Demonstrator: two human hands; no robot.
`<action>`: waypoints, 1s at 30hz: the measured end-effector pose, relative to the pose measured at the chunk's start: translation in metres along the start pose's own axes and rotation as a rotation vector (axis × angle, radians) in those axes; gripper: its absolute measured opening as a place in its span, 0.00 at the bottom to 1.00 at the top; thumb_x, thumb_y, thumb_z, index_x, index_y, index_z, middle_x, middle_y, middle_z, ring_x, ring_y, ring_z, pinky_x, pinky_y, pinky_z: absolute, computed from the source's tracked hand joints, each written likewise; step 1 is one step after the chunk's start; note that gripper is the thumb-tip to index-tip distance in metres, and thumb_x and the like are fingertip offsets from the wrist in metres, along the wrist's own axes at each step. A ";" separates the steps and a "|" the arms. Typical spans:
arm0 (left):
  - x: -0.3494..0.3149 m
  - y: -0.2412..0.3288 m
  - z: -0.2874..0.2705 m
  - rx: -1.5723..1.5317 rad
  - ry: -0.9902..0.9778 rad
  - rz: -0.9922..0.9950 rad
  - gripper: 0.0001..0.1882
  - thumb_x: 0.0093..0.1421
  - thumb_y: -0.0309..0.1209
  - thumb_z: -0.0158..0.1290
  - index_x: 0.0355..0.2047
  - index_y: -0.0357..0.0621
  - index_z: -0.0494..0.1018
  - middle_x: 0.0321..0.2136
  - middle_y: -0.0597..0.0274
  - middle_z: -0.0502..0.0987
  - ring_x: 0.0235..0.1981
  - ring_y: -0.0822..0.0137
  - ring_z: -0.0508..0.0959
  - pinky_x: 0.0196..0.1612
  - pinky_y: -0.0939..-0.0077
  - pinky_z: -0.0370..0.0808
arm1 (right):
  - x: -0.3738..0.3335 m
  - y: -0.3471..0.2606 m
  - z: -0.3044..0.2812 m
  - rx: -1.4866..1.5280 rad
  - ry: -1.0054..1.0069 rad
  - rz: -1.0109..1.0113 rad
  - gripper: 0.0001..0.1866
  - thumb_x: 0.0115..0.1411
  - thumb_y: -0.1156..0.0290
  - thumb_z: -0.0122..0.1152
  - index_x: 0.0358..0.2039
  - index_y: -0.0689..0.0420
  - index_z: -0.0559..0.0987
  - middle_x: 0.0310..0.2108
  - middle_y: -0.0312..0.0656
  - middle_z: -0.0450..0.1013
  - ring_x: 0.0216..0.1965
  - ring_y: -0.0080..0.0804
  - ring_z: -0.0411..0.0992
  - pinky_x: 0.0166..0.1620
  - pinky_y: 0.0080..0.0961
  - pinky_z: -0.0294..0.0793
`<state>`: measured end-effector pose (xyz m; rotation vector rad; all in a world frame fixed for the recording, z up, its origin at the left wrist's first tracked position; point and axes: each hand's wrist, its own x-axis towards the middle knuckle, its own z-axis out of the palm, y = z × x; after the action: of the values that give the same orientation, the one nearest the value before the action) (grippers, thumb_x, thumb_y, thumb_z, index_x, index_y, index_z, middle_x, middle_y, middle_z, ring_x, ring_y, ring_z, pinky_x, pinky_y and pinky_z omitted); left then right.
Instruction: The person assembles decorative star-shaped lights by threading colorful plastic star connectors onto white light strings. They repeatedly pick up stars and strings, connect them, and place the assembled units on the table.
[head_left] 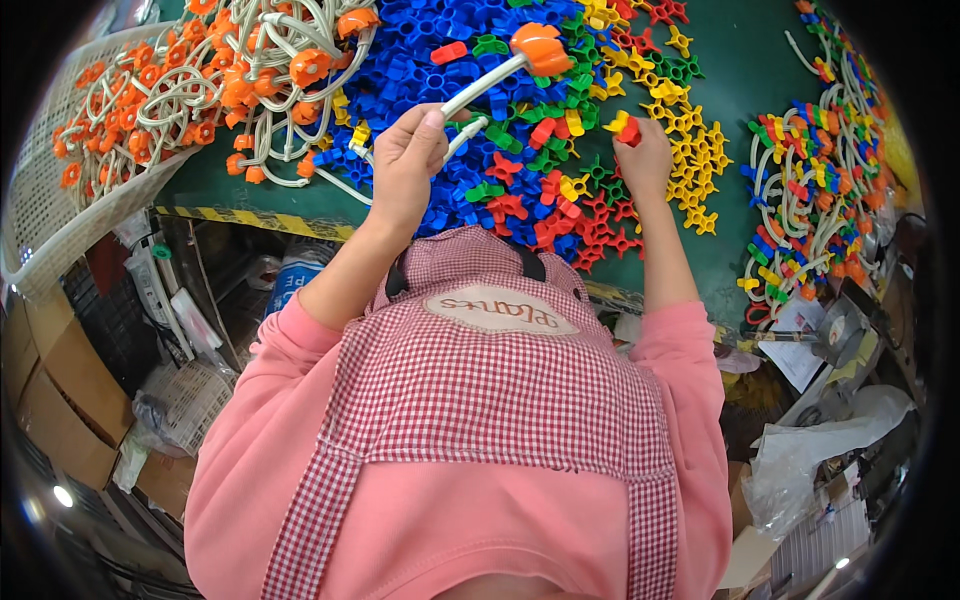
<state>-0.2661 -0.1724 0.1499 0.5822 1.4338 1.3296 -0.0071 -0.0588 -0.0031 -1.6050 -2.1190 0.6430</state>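
My left hand point(408, 165) is closed around a white cord point(485, 86), whose far end carries an orange flower-shaped plastic piece point(541, 50). A loop of the cord with a pale tip bends beside my fingers. To the right, my right hand point(645, 162) pinches small red and yellow plastic pieces point(621, 126); my fingers partly cover them. Between and beyond my hands lies a heap of blue plastic connectors point(400, 60), mixed with green, red and yellow ones. Yellow connectors point(697, 165) spread just right of my right hand, and red connectors point(590, 228) lie nearer me.
A white basket point(48, 225) at left holds tangled cords with orange pieces point(165, 95). At right, cords threaded with coloured pieces point(800, 180) are piled on the green table point(735, 100). Striped tape point(255, 222) runs along its front edge. Cardboard point(75, 375) and plastic sheeting point(815, 455) lie below.
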 end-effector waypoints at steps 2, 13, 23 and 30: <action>0.001 -0.002 0.002 -0.031 -0.008 -0.020 0.15 0.65 0.34 0.42 0.37 0.33 0.73 0.13 0.79 0.54 0.14 0.85 0.51 0.17 0.88 0.47 | 0.002 -0.006 0.010 0.067 -0.056 -0.111 0.13 0.43 0.73 0.64 0.32 0.58 0.78 0.32 0.43 0.71 0.37 0.43 0.70 0.41 0.34 0.71; -0.004 0.000 0.001 -0.039 0.034 -0.042 0.15 0.65 0.34 0.44 0.35 0.32 0.74 0.12 0.79 0.56 0.14 0.86 0.52 0.17 0.88 0.48 | -0.034 -0.021 -0.011 -0.194 -0.368 -0.015 0.15 0.43 0.66 0.67 0.32 0.58 0.77 0.34 0.43 0.73 0.38 0.46 0.69 0.42 0.37 0.69; -0.012 0.007 0.004 -0.051 0.034 -0.066 0.15 0.64 0.35 0.45 0.34 0.33 0.74 0.12 0.79 0.54 0.13 0.85 0.51 0.16 0.87 0.47 | -0.049 -0.078 0.035 0.345 -0.329 -0.112 0.20 0.43 0.63 0.67 0.36 0.59 0.77 0.38 0.45 0.75 0.38 0.42 0.74 0.41 0.32 0.73; -0.017 0.000 -0.003 -0.021 0.069 -0.052 0.16 0.64 0.36 0.44 0.33 0.34 0.73 0.12 0.78 0.53 0.12 0.85 0.50 0.15 0.87 0.47 | -0.043 -0.053 0.012 0.548 -0.357 0.297 0.15 0.49 0.64 0.66 0.34 0.60 0.78 0.30 0.40 0.77 0.31 0.33 0.76 0.35 0.27 0.74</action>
<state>-0.2630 -0.1882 0.1559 0.4858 1.4793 1.3330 -0.0440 -0.1142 0.0163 -1.5685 -1.6987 1.5530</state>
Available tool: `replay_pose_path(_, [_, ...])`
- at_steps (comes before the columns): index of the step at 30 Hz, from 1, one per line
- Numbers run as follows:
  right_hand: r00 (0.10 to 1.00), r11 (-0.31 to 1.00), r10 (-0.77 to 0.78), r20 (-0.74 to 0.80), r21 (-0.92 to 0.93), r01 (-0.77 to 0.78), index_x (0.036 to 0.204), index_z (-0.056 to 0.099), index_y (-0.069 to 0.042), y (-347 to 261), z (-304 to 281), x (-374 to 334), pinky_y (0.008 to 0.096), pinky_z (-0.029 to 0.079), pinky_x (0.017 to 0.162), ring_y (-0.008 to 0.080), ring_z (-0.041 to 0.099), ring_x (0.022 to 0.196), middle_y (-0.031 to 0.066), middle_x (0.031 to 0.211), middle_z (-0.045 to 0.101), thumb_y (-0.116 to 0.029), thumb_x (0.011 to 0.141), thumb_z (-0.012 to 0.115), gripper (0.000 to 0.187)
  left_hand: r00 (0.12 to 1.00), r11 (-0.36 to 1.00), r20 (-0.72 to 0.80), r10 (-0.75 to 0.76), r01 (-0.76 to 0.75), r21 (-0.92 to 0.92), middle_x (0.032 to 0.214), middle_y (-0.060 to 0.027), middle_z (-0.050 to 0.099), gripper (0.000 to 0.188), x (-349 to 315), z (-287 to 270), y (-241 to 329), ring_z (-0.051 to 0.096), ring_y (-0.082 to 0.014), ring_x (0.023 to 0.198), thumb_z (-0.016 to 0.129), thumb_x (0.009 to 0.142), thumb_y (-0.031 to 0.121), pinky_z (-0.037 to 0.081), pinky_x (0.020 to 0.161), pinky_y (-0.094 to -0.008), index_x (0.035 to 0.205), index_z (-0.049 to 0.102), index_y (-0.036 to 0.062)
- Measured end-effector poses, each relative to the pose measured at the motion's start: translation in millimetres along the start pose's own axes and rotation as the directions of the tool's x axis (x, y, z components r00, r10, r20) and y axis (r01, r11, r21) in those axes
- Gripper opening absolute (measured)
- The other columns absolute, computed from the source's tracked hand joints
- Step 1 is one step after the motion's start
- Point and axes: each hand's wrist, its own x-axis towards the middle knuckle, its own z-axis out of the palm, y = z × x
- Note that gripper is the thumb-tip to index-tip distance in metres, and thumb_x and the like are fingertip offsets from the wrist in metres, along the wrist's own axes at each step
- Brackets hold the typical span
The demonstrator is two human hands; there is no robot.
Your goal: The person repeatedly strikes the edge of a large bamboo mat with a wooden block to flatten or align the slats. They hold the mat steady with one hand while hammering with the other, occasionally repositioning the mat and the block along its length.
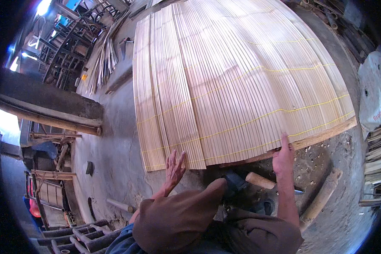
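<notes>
A wide mat of pale split slats, probably bamboo [224, 106], spreads out before me, with rows of yellow cord running across it. At its near left edge lies my left hand [173, 170], fingers spread over the slat ends and gripping nothing. Farther right, my right hand [282, 158] holds the near edge of the mat, one finger stretched on top and the others partly hidden at the rim. Under the mat's near right edge a wooden plank [326, 134] shows. Some slat strips at the left overlap their neighbours.
Near my knees lie a short wooden billet [260, 180], a blade [299, 192] and a bamboo pole [321, 199], with chips scattered around. A white sack [374, 91] and bundled strips [377, 161] stand at right. Loose slats [103, 61] and a low wall [51, 99] are at left.
</notes>
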Motion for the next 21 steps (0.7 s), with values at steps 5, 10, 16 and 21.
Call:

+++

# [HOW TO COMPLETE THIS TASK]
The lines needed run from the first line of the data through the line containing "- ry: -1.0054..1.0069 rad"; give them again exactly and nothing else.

# [RESPONSE TO THE TASK]
Demonstrator: two human hands; no robot.
`<action>`: waypoints, 1s at 30hz: the measured end-effector pose, relative to the pose measured at the chunk's start: translation in metres along the start pose's own axes and rotation as a rotation vector (axis × angle, radians) in those axes; gripper: its absolute measured opening as a place in its span, 0.00 at the bottom to 1.00 at the top; thumb_x, thumb_y, thumb_z, index_x, index_y, index_z, middle_x, middle_y, middle_z, ring_x, ring_y, ring_z, pinky_x, pinky_y, pinky_z: absolute, computed from the source's tracked hand joints, each written likewise; step 1 is one step after the chunk's start; note that gripper is the thumb-tip to index-tip distance in metres, and thumb_x and the like are fingertip offsets from the wrist in metres, along the wrist's own axes at each step. A ";" separates the steps and a "|" the arms. Typical spans:
arm0 (left):
  - x: -0.3494..0.3149 m
  - y: -0.2412..0.3288 m
  - z: -0.2874..0.2705 m
  - rx: -1.5723..1.5317 rad
  - ry: -0.9902..0.9778 rad
  - rz: -0.9922..0.9950 rad
  - gripper: 0.0001..0.1882
  - thumb_x: 0.0093..0.1421
  - thumb_y: -0.0309..0.1209
  - thumb_z: -0.0158..0.1290
  - index_x: 0.0355..0.2047
  - index_y: -0.0357..0.0621
  - index_z: -0.0494..0.1018
  - middle_x: 0.0321..0.2136
  - middle_y: -0.0597..0.0274
  - middle_z: -0.0502..0.0987
  - ring_x: 0.0235..0.1981
  - ring_y: -0.0822..0.0137
  - ring_z: -0.0508..0.0959
  - pinky_x: 0.0196..0.1612
  - pinky_y: -0.0939..-0.0077
  - pinky_z: -0.0370..0.0808
arm1 (right):
  - x: -0.3738..0.3335 m
  - y: -0.3471..0.2606 m
  - z: -0.3044..0.2812 m
  - rx: -1.4866..1.5280 rad
  - ry: -1.0054..1.0069 rad

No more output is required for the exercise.